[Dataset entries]
::::::::::

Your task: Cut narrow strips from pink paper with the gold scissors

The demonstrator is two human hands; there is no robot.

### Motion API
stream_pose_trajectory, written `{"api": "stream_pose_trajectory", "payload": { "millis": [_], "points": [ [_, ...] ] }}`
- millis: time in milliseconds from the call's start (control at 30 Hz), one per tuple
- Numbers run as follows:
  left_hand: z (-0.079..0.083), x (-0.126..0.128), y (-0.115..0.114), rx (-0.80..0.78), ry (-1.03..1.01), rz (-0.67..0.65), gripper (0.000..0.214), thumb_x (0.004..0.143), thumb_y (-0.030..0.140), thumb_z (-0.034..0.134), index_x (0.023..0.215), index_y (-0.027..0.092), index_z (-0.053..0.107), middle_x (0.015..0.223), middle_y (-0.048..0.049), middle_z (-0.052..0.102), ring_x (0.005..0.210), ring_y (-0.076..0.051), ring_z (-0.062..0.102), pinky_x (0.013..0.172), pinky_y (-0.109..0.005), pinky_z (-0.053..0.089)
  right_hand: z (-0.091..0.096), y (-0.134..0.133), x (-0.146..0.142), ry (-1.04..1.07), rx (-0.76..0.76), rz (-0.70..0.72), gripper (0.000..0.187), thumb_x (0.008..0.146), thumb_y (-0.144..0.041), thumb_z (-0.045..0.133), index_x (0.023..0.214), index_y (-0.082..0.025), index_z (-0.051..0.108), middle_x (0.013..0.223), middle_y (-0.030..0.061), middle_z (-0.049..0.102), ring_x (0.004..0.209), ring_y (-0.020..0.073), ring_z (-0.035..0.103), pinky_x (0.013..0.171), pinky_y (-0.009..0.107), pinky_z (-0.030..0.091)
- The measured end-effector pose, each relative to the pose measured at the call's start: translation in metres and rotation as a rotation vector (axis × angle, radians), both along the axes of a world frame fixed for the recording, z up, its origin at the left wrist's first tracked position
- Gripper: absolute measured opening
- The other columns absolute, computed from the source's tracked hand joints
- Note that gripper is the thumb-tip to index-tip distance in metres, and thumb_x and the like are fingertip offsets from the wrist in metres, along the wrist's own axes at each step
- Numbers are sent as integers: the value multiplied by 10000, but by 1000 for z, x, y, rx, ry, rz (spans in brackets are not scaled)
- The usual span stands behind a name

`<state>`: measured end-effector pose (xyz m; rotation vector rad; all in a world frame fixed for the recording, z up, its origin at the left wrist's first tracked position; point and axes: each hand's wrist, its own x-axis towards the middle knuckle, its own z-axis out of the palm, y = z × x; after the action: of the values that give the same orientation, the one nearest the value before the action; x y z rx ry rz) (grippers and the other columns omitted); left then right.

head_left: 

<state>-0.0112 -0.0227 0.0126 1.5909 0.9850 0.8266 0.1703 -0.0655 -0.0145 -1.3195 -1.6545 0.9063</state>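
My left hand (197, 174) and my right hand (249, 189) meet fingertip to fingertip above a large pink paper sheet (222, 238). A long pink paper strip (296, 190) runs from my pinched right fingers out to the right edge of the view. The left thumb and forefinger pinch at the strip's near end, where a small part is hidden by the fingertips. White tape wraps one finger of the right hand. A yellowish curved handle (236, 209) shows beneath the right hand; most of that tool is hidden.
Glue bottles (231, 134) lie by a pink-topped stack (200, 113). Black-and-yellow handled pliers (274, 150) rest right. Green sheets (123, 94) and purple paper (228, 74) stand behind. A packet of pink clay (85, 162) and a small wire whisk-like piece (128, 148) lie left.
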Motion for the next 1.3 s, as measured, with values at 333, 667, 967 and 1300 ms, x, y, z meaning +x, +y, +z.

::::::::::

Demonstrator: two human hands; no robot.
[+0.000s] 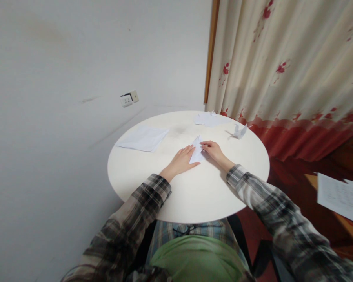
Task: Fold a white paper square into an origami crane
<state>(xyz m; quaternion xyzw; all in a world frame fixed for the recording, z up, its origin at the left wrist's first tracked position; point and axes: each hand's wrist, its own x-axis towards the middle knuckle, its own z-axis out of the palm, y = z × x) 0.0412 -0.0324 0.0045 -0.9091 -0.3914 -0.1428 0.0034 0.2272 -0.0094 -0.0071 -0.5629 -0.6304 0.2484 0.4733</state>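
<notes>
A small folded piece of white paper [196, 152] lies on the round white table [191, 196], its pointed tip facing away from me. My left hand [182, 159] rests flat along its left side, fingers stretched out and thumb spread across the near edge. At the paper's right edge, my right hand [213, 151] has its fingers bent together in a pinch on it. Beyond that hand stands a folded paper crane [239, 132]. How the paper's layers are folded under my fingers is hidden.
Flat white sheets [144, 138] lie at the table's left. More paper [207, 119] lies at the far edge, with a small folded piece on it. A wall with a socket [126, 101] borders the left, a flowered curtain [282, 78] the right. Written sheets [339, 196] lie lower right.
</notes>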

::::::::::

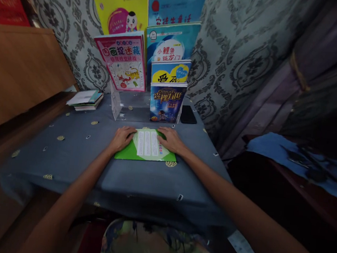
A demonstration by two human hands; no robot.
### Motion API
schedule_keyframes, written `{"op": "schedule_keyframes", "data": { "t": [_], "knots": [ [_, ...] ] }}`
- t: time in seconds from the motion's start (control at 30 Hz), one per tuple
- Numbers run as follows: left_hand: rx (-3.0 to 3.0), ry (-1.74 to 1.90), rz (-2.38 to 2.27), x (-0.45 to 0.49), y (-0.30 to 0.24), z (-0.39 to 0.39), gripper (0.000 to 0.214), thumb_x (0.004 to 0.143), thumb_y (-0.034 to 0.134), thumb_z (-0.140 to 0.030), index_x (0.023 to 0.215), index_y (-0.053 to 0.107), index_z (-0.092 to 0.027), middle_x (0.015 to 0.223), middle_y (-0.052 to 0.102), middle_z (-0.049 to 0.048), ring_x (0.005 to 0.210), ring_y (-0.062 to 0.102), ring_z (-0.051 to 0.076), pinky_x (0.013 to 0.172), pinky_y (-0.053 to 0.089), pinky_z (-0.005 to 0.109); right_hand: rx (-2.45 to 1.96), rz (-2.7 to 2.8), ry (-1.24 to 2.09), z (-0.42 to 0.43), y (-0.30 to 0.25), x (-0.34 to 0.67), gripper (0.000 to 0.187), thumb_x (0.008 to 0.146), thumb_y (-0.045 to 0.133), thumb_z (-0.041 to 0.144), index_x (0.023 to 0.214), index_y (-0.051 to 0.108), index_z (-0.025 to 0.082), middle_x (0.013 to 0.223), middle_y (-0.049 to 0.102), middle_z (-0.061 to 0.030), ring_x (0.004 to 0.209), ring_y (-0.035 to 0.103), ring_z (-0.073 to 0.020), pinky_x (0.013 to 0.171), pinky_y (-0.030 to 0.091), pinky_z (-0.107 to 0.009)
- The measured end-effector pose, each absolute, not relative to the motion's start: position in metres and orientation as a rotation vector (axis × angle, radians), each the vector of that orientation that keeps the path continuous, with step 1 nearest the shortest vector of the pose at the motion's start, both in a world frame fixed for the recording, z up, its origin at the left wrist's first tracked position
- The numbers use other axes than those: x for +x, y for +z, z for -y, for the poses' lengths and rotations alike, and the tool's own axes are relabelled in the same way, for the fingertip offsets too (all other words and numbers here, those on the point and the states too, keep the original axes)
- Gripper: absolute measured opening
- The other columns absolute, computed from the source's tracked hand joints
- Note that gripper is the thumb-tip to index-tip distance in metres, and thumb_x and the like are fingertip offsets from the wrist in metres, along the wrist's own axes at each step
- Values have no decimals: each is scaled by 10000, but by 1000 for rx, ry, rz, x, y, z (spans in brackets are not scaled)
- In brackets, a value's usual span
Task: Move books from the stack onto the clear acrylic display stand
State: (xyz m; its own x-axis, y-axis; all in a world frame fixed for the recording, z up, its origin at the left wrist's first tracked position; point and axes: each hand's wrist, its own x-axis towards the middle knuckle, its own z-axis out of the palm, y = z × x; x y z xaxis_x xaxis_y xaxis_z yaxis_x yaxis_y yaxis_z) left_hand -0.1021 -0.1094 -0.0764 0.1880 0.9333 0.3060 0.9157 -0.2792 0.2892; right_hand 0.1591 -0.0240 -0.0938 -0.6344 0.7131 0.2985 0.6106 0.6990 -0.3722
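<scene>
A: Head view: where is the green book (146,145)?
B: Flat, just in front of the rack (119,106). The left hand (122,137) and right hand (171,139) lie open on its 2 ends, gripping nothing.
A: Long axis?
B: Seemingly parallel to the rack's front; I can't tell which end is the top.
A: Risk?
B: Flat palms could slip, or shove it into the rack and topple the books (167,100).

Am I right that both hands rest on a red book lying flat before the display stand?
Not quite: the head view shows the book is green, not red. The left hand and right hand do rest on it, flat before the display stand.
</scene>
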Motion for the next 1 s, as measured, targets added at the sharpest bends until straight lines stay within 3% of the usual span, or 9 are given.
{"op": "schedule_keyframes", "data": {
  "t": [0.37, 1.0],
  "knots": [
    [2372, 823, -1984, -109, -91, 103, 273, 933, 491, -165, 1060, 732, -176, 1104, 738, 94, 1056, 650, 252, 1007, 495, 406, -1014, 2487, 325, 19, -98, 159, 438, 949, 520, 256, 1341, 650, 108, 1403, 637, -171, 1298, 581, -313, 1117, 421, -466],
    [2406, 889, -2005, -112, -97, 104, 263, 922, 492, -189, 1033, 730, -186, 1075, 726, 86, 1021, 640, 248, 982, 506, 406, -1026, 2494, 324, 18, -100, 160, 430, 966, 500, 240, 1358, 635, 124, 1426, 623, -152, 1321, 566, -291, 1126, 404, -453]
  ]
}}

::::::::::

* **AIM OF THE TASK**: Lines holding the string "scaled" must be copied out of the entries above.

* **WRITTEN ANSWER**:
- Numbers are sent as integers: the value multiplied by 10000, but by 1000 for z, x, y, rx, ry, rz (spans in brackets are not scaled)
- Values have no decimals: each is scaled by 10000, but by 1000 for rx, ry, rz, x, y, z (spans in brackets are not scaled)

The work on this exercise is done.